___ Data extracts
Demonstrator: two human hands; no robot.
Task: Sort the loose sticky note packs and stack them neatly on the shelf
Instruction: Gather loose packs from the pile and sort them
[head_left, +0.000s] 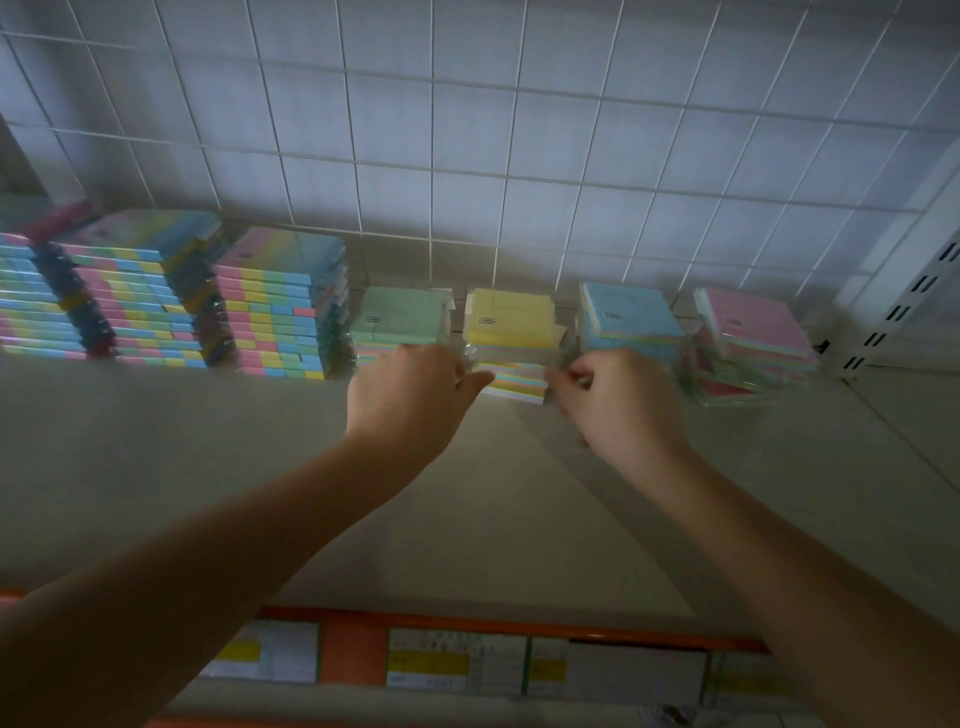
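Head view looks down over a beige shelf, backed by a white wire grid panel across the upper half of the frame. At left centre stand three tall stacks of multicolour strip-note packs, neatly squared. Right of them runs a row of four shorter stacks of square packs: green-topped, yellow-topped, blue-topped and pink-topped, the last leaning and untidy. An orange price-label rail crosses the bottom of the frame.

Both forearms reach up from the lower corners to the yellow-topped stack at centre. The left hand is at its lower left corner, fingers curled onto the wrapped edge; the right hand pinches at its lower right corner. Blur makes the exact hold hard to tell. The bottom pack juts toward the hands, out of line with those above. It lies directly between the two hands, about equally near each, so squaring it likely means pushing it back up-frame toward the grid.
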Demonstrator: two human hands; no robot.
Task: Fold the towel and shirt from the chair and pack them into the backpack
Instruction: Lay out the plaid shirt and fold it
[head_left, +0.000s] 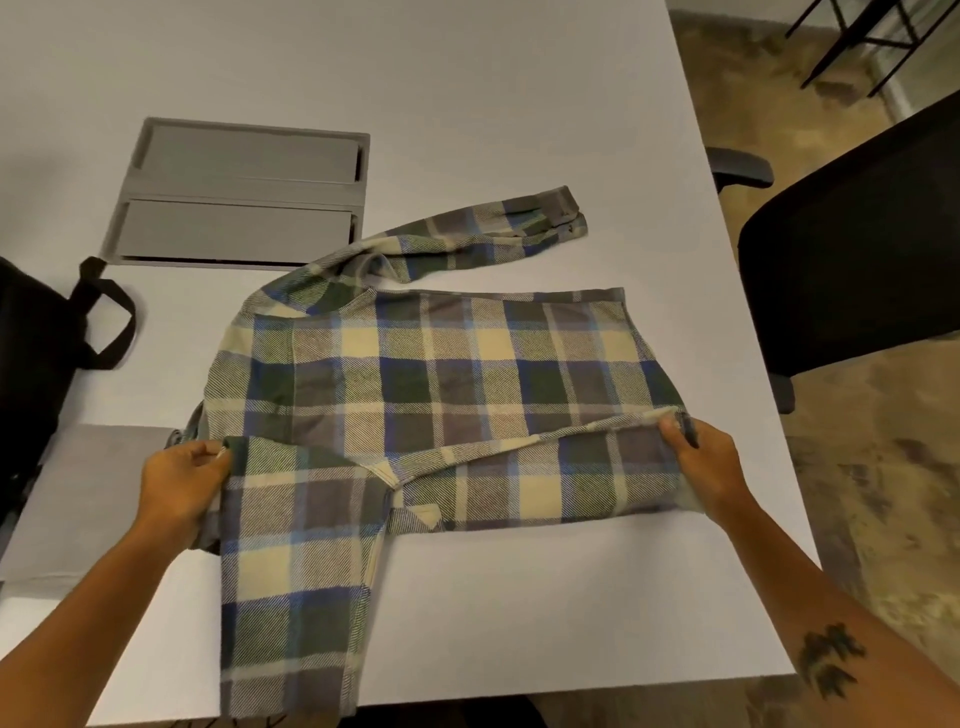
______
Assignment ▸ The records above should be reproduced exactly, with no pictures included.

Answer ▸
Demonstrator: two human hands; no robot.
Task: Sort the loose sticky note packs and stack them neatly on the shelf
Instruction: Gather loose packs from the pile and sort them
[head_left, +0.000s] 
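Head view looks down over a beige shelf, backed by a white wire grid panel across the upper half of the frame. At left centre stand three tall stacks of multicolour strip-note packs, neatly squared. Right of them runs a row of four shorter stacks of square packs: green-topped, yellow-topped, blue-topped and pink-topped, the last leaning and untidy. An orange price-label rail crosses the bottom of the frame.

Both forearms reach up from the lower corners to the yellow-topped stack at centre. The left hand is at its lower left corner, fingers curled onto the wrapped edge; the right hand pinches at its lower right corner. Blur makes the exact hold hard to tell. The bottom pack juts toward the hands, out of line with those above. It lies directly between the two hands, about equally near each, so squaring it likely means pushing it back up-frame toward the grid.
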Demonstrator: two human hands; no robot.
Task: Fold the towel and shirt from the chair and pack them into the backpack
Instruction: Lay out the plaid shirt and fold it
[head_left, +0.000s] 

What the exercise asked for is complete.